Afirmó que entrega buenas cuentas y que deja una delegación en marcha, con un equipo capaz de continuar la operación con la misma eficacia, honestidad y sin contratiempos.

Durante su gestión como delegado, se trabajó para implementar la nueva política social del Gobierno Federal y se logró apoyar a casi 1.4 millones de personas, 40% de la población total de Guerrero.

Si se suman todos los programas federales de otras dependencias, expuso, el Gobierno de México beneficia a más de 2.2 millones de guerrerenses, casi dos de cada tres habitantes en la entidad.

Explicó que la nueva política social de la Delegación de Programas para el Desarrollo en Guerrero no sólo ofrece un alivio frente a las carencias sociales, sino que está construyendo un camino para superarlas.

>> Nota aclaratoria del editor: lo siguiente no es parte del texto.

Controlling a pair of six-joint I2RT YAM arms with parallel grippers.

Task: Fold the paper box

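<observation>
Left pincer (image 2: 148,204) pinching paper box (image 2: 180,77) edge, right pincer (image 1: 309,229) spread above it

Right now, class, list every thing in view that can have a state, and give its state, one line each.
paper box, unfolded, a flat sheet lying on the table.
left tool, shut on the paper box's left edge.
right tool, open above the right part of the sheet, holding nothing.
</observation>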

Actualmente, dijo, “la política social funciona con honestidad y los recursos rinden más, porque ya no se pierden en una cadena de burocracia, sino que se entregan de manera directa y en las manos de los beneficiarios”.

Al despedirse de sus colaboradores en la Delegación, Pablo Amílcar Sandoval afirmó que “con resultados para Guerrero y con la venia del presidente”, deja “la delegación con orgullo y con el corazón lleno de esperanza.